Big Dig Investigators Focus on Bolts After Deadly Ceiling Collapse

Contractors knew as early as 1999 that there were problems with some of the bolts attaching massive concrete panels to the ceiling of the Big Dig highway tunnel where a woman was crushed by 12 tons of falling concrete, Massachusetts' attorney general said.

That fall, five bolts in the Interstate 90 connector tunnel failed during testing, Attorney General Tom Reilly said.

"It was not only identified, but there was a plan to address that problem," he said. "What we're trying to determine right now is was that plan implemented."

Preliminary inspections of the tunnel after the deadly collapse Monday night found at least 60 signs of loose bolts and other potential failures in the tunnel's eastbound lanes, according to Massachusetts Turnpike Authority Chairman Matthew Amorello and Michael Lewis, project director of the Big Dig.

In some places, bolts had started to come out of concrete tunnel ceilings. In others, gaps had developed between the ceilings and metal plates that are part of the bracing that has been used to hold the massive panels aloft.
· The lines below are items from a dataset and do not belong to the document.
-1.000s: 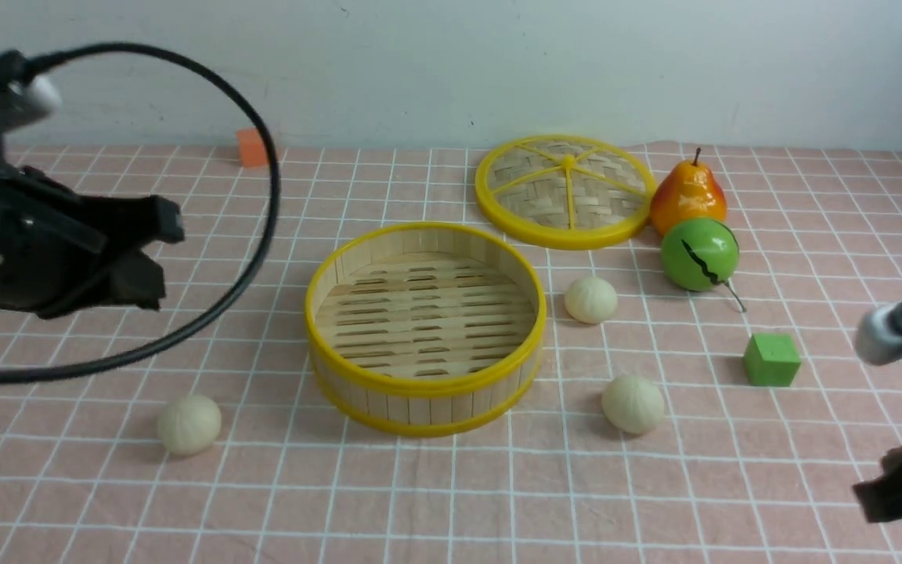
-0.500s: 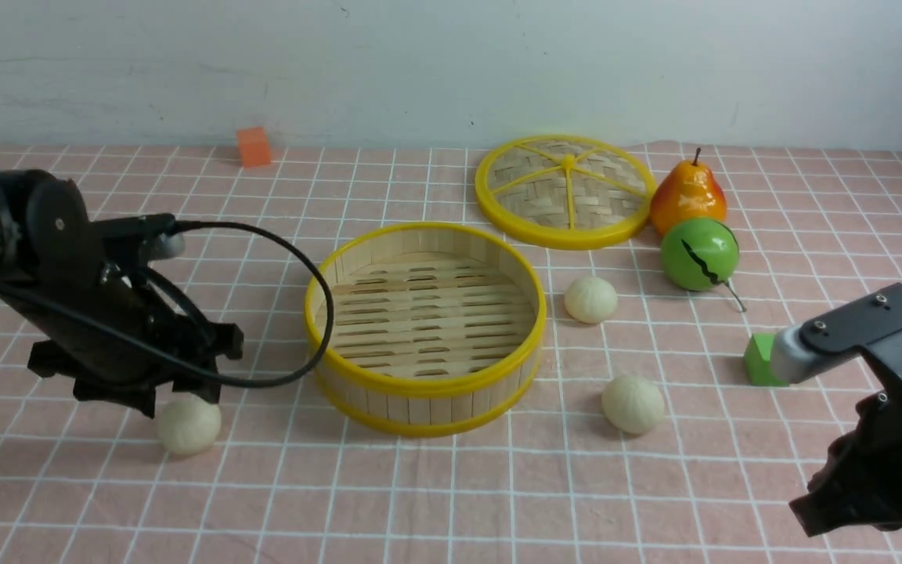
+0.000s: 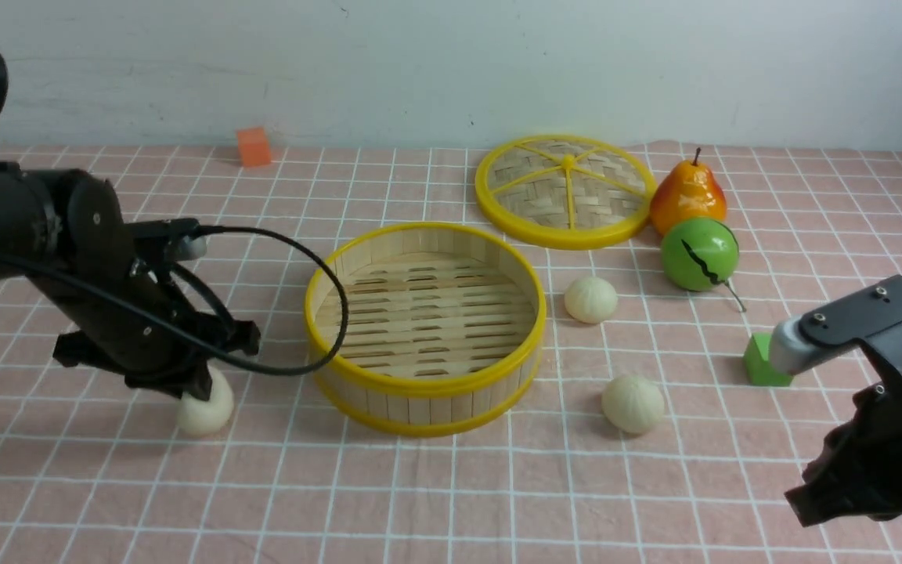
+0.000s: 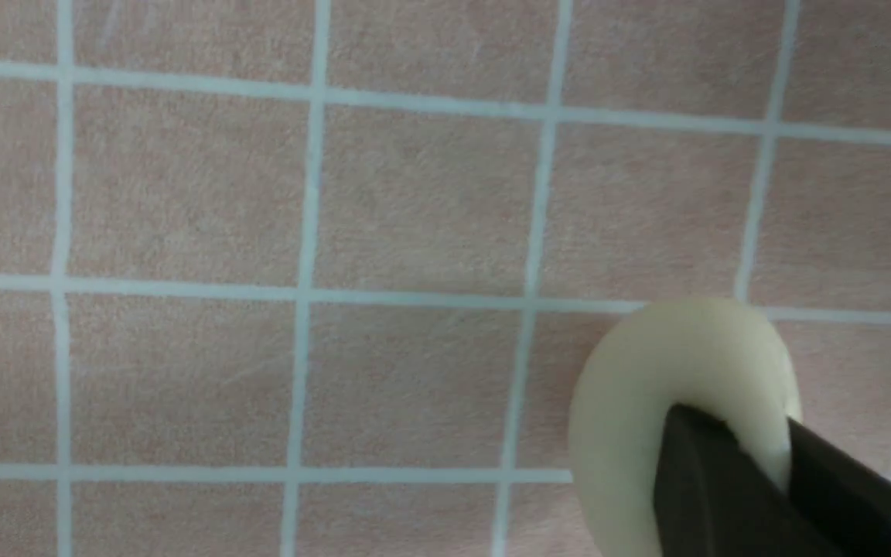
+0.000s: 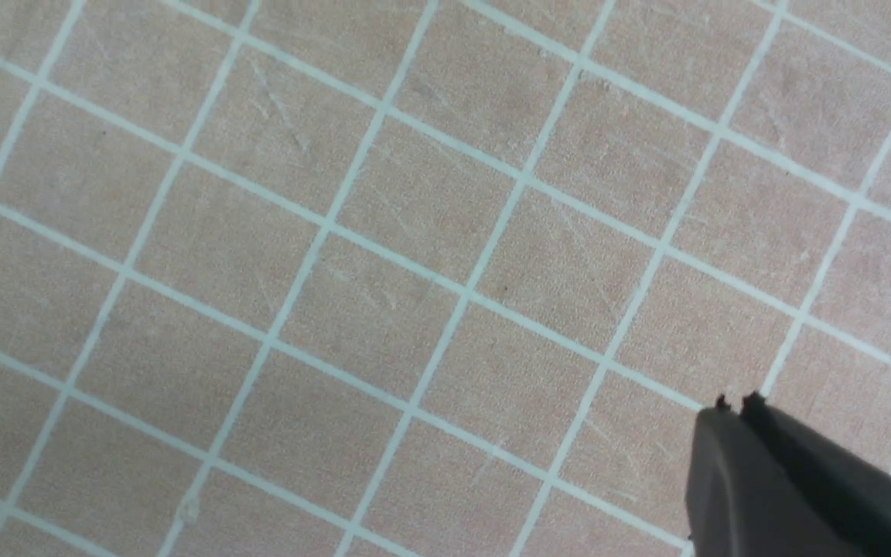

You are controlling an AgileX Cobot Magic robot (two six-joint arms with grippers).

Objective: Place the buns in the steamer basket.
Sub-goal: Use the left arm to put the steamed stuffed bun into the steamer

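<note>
The steamer basket [image 3: 424, 389], round bamboo with yellow rims, stands mid-table with nothing in it. One bun [image 3: 205, 412] sits left of it, pinched by my left gripper [image 3: 202, 387]; in the left wrist view the black fingers [image 4: 693, 464] press into this bun [image 4: 646, 387], and the gripper [image 4: 732, 422] is closed on it just above the cloth. Two more buns lie right of the basket, one further back [image 3: 590, 298] and one nearer [image 3: 633, 403]. My right gripper [image 3: 811, 501] is shut and empty at the near right, over bare cloth [image 5: 735, 402].
The woven yellow-rimmed lid [image 3: 566, 190] lies behind the basket on the right. An orange pear [image 3: 687, 196] and a green ball fruit [image 3: 699, 253] are beside it. A green cube [image 3: 761, 362] sits by the right arm; an orange cube [image 3: 253, 146] sits far back left.
My left arm came down onto the left bun and closed on it; the bun has shifted slightly toward the basket. My right arm moved in at the near right and has settled.
</note>
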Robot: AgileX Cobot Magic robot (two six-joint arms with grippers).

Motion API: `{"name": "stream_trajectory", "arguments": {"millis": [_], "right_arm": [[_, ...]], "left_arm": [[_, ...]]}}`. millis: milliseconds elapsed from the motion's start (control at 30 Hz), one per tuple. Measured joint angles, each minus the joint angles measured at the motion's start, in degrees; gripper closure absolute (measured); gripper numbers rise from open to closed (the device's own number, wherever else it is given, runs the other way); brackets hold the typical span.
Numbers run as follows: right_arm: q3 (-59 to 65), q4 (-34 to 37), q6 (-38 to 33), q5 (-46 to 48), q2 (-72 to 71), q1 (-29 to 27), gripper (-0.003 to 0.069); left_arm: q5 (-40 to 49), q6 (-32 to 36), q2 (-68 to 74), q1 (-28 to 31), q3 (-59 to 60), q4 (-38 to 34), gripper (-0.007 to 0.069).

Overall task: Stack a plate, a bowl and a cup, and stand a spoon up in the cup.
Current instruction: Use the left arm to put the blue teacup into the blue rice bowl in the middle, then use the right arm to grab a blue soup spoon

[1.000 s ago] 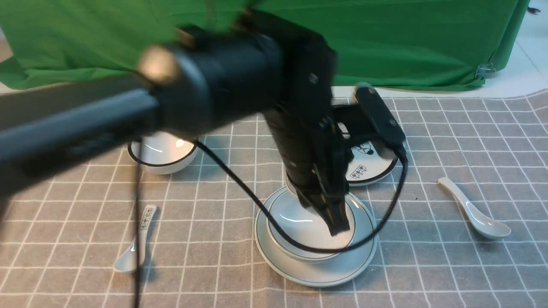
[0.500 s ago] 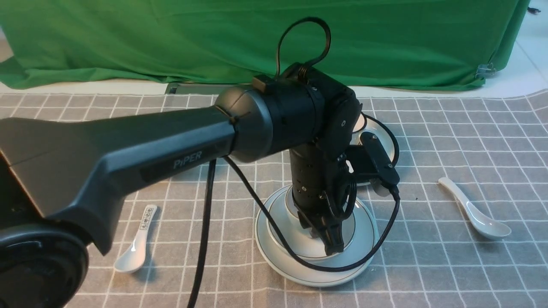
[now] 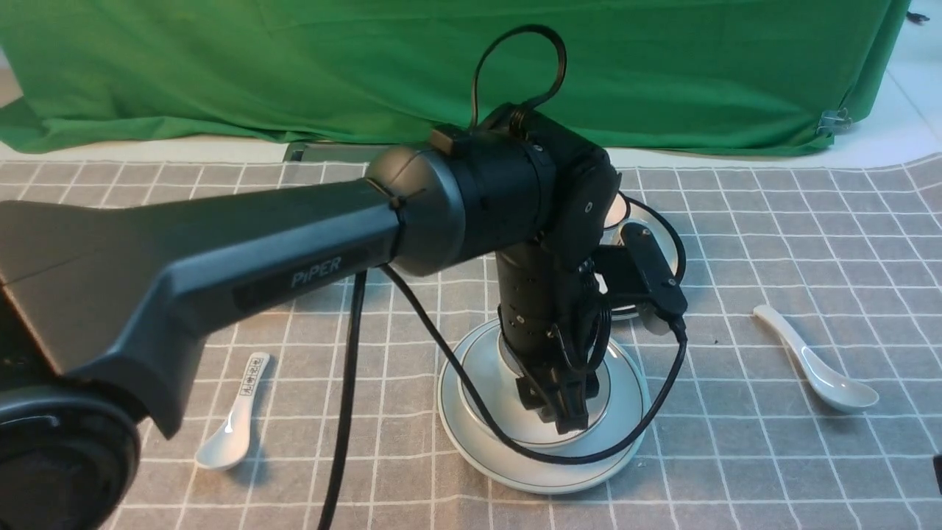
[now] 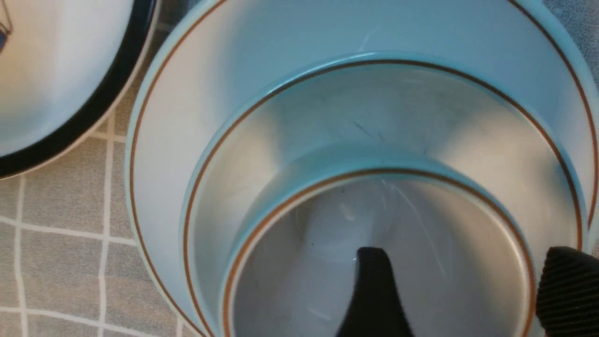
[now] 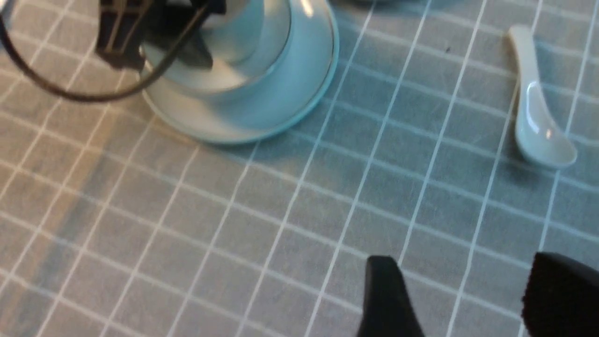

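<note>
The plate [image 3: 567, 475] lies mid-table with the bowl [image 4: 262, 140] in it and the cup [image 4: 304, 281] standing in the bowl. My left gripper [image 4: 465, 255] hangs over the stack, open. One finger is inside the cup and the other outside, so they straddle its wall without pinching it. In the front view the gripper [image 3: 556, 408] hides most of the cup. The plain white spoon [image 3: 817, 361] lies flat on the cloth to the right, also seen as the spoon [image 5: 538, 117] in the right wrist view. My right gripper [image 5: 468, 262] hovers open over bare cloth, short of the spoon.
A thick-black-rimmed plate [image 4: 47, 70] sits just behind the stack. A spoon with printed marks [image 3: 234, 427] lies at the front left. The left arm and its cable [image 3: 441, 346] cross the middle. A green backdrop [image 3: 294, 73] closes the far side.
The left arm swung in and settled over the stack. Its jaws, pinched on the cup half a second ago, have spread apart and let the cup go.
</note>
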Motion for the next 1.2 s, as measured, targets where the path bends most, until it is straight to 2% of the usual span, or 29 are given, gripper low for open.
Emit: {"name": "stream_trajectory", "arguments": {"millis": [33,100,133,233,333,367,400,433,467,533,600,667,733,767,800,1000,1067,1200], "right_arm": [[-0.08,-0.06,0.08,-0.09,0.13,0.0,0.0229],[-1.76,-0.12,0.15,-0.05,3.31,0.0,0.0241],[-2.5,-0.12,0.32,0.15,5.19,0.0,0.0247],[-5.45,-0.94,0.37,0.21,10.92,0.0,0.0258],[-8.83,-2.95,0.37,0.21,19.06,0.0,0.0261],[-11.67,-4.38,0.37,0.1,25.77,0.0,0.0261],[-11.94,-4.58,0.37,0.1,26.54,0.0,0.0261],[-14.5,-5.11,-0.27,0.1,33.36,-0.18,0.0261],[-15.71,-5.26,-0.87,0.07,36.29,-0.41,0.0261],[-19.44,-5.2,-2.34,0.36,44.11,-1.83,0.0261],[-21.29,-5.2,-3.06,0.79,47.5,-2.81,0.0261],[-26.21,-5.26,-4.56,1.89,55.89,-5.72,0.0261],[-27.92,-5.33,-5.17,1.96,58.37,-6.78,0.0261],[-30.81,-5.39,-6.62,2.05,61.99,-8.39,0.0261],[-31.11,-5.45,-6.89,2.06,62.85,-8.54,0.0261],[-40.74,-5.34,-10.7,2.61,74.78,-11.04,0.0261],[-43.2,-5.32,-11.31,3.1,77.56,-11.34,0.0261],[-46.56,-5.21,-12.35,4.08,81.34,-11.9,0.0261]], "left_arm": [[0.0,0.0,-0.12,0.0,0.0,-0.08,0.0155],[0.11,-0.34,-2.58,0.0,0.0,-0.15,0.0064],[0.11,-1.09,-3.82,0.0,0.0,-0.15,0.0045],[0.26,-5.01,-7.78,0.0,0.0,-0.15,0.0042],[2.07,-10.35,-14.07,0.0,0.0,-0.2,0.0131],[3.95,-12.72,-17.67,0.0,0.3,-0.64,0.0214],[4.12,-12.92,-18.73,0.0,0.5,-0.76,0.024],[5.3,-14.79,-23.67,0.0,2.05,-1.22,0.0373],[5.51,-15.72,-25.98,0.0,3.16,-1.52,0.0451],[4.82,-17.07,-32.01,0.0,7.09,-2.75,0.0559],[3.44,-17.55,-36.59,0.0,10.85,-3.9,0.0589],[-2.52,-18.32,-45.67,0.0,19.79,-6.66,0.0615],[-5.68,-18.57,-49.11,0.0,23.74,-7.79,0.0618],[-12.32,-19.35,-54.55,0.0,30.35,-9.19,0.0619],[-12.32,-19.35,-55.22,0.0,31.2,-9.34,0.0619],[-40.3,-20.59,-72.58,0.0,55.23,-13.68,0.0619],[-46.18,-21.05,-75.48,0.0,60.55,-15.12,0.0617],[-49.71,-21.1,-77.55,0.0,64.06,-16.23,0.0616]]}}
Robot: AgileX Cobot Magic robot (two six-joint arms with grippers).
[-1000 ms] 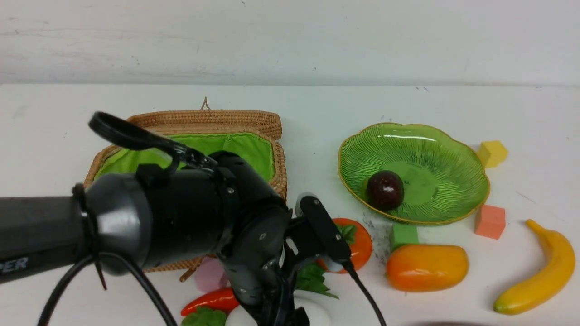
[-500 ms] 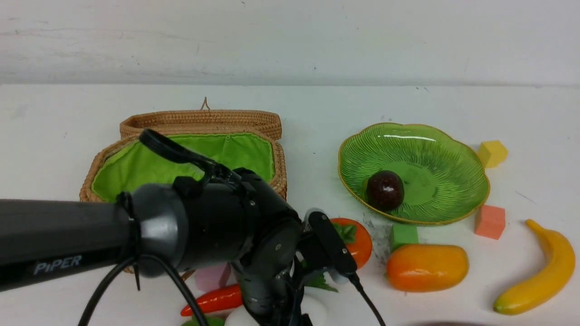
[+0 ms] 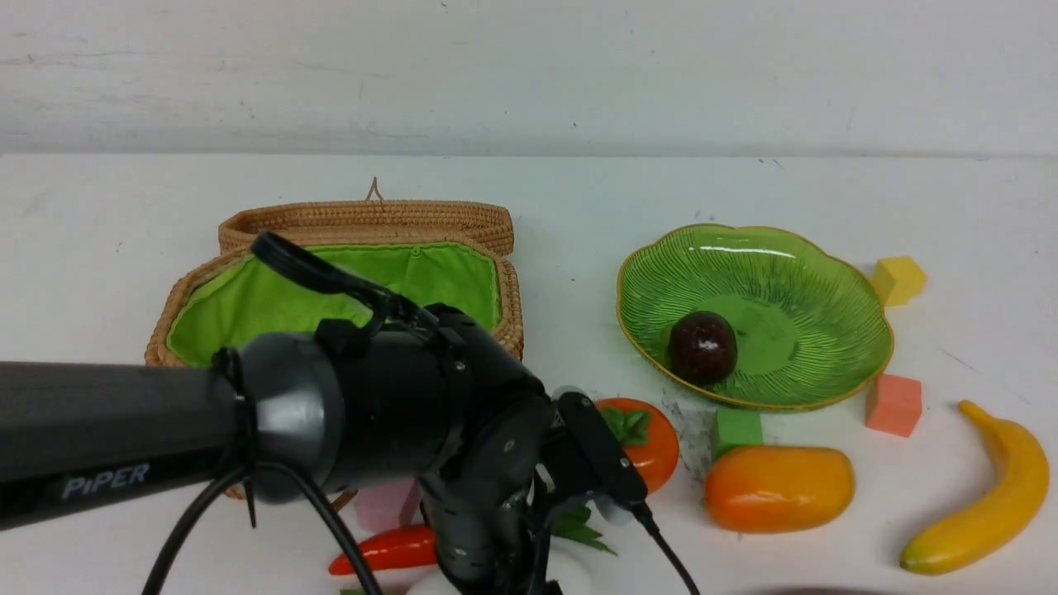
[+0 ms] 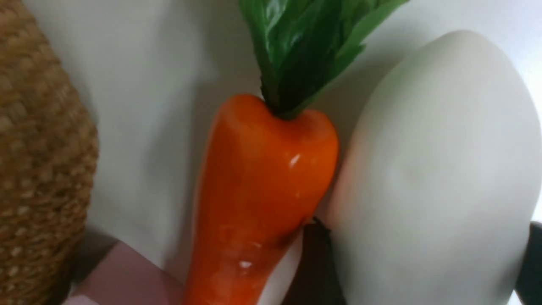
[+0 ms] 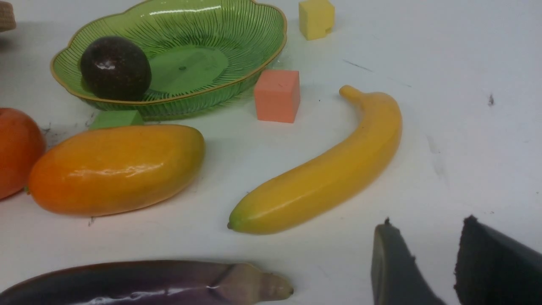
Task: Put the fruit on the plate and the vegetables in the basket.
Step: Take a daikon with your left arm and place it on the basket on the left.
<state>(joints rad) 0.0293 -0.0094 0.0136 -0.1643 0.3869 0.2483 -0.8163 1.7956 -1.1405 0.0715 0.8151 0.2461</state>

A spokesman for project manager Bechtel/Parsons Brinckerhoff declined to comment on the attorney general's allegation. Contractor Modern Continental did not immediately respond to a phone call and e-mail.

John Christian, an engineer hired to investigate for the Turnpike Authority, said the bolts used a standard design: Holes were drilled into the tunnel's concrete ceiling and bolts were then inserted, along with pressure-injected epoxy.

He said it was possible that inspectors would find "some generic flaw in the systems that are used for designing these panels."

Increased focus on the bolts came as inspectors began reviewing the city's entire highway system — even parts that are decades old and not part of the troubled $14.6 billion Big Dig system, the nation's most expensive highway project.

Gov. Mitt Romney has focused criticism on Amorello and threatened legal action to oust him, saying Amorello has been secretive, resisted oversight and refused the share information. The Big Dig has been plagued by leaks, falling concrete and other problems linked to faulty construction and oversight, and the state is seeking millions in compensation from its overseers.

The powerful Boston law firm WilmerHale has agreed to represent the state on a pro bono basis, Romney spokesman Eric Fehrnstrom said Thursday.

Amorello has refused calls for his resignation.

"There's obviously a lot of politics involved," he told reporters earlier.

The connector tunnel's eastbound lanes, meanwhile, are closed indefinitely to ensure motorists' safety and to collect more evidence in a possible criminal investigation of the tunnels' designers and builders.

"What happened Monday was a tragedy," Amorello said. "I'm taking every step to ensure it never happens again."

Click here to read more about Monday's incident that left one woman dead.

Avi Mor, of Dr. Mor & Associates, a California-based consulting firm specializing in analysis of construction defects, said if concrete failure was to blame for the collapse of the panel, investigators would likely find pieces of concrete still epoxied to the tie rods.

Reilly said one of the bolts that failed was a "clean break" and there wasn't any concrete attached to it.

Federal investigators are now checking whether companies involved in that area fulfilled their obligations, U.S. Attorney Michael Sullivan said. His office brought the first criminal charges in the trouble-plagued Big Dig project in May against six men who worked for its largest concrete supplier, accusing them of falsifying records to hide the inferior quality of concrete.

"We obviously want to identify any public safety risks ... but also to ensure that what the government paid for — through tax dollars — is in fact what was delivered," Sullivan told The Associated Press.

Commuters waited years for the Big Dig to bury the city's antiquated central artery and send traffic underneath downtown. But the accident has raised new concerns about safety.

Cab driver Steve Past, 45, said his passengers have been jittery about the tunnels.

"The drivers aren't so scared, but people sitting in the back seat are scared. Because who knows? Today one piece falls down, tomorrow another piece," he said.